◆ GOAL OF THE EXERCISE:
Without the pictures, set down everything in the listing exactly.

◆ AVAILABLE DATA:
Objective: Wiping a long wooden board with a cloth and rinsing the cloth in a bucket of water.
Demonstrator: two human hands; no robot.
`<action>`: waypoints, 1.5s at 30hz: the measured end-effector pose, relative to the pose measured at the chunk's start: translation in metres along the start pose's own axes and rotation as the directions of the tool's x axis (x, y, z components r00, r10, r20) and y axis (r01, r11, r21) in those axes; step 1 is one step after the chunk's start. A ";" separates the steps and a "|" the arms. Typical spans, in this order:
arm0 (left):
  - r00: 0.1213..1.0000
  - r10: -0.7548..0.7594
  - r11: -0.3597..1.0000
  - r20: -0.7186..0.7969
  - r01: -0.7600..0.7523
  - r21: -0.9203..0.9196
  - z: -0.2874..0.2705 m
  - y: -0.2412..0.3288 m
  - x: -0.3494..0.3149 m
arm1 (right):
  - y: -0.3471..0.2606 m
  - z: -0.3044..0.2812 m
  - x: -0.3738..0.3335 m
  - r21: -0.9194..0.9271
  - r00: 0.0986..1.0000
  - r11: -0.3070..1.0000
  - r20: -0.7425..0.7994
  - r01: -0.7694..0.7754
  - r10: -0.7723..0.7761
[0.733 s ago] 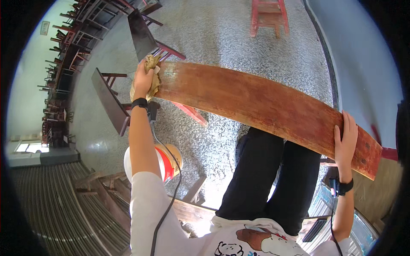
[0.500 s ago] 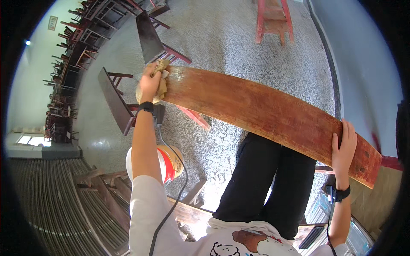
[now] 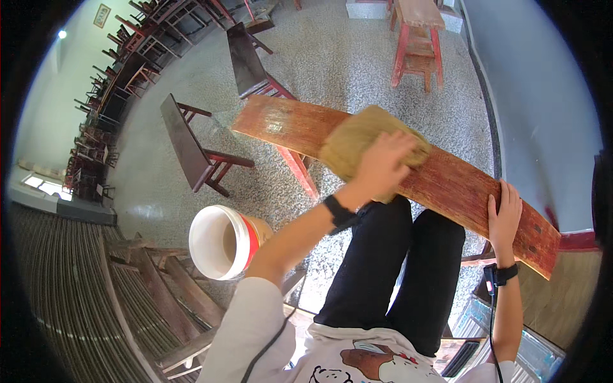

◆ RESULT FOR THIS TASK:
Objective: Wiping a long wooden board with a cloth and rinsing the cloth in a bucket of water.
Demonstrator: two human hands; no robot.
`<action>`: waypoints, 1.5s at 30hz: the measured end-effector pose, relative to the pose measured at the chunk's start: translation in metres along the start pose's own axes and rotation as the directions of the tool's x axis (x, y, z components r00, r10, r20) and y axis (r01, r11, r21) in those axes; step 1 is one step after the chunk's start. A ";" separates the steps and a "|" the arms. Typical spans, in this order:
arm0 (left):
  - r00: 0.1213..1.0000
  - r10: -0.7548..0.7594
  - r11: -0.3597..1.0000
  - r20: -0.7186..0.7969
  - r01: -0.7600..0.7523
  - r21: -0.9203..0.9196
  - z: -0.2874..0.2705 m
  - y: -0.2412..0.3288 m
  - x: -0.3494..0.3149 m
arm1 (right):
  - y: -0.3471..0.2606 m
  - z: -0.3044..0.2812 m
  - x: -0.3738..0.3335 m
  - r21: -0.9194..0.9271
  - r00: 0.0986..1.0000
  - r11: -0.3070..1.0000
  - r20: -0.7425..0.7994
  - r01: -0.7694..0.7754
  - r10: -0.7723..0.7761
[0.733 s ago] 
[0.500 s ago] 
[now] 

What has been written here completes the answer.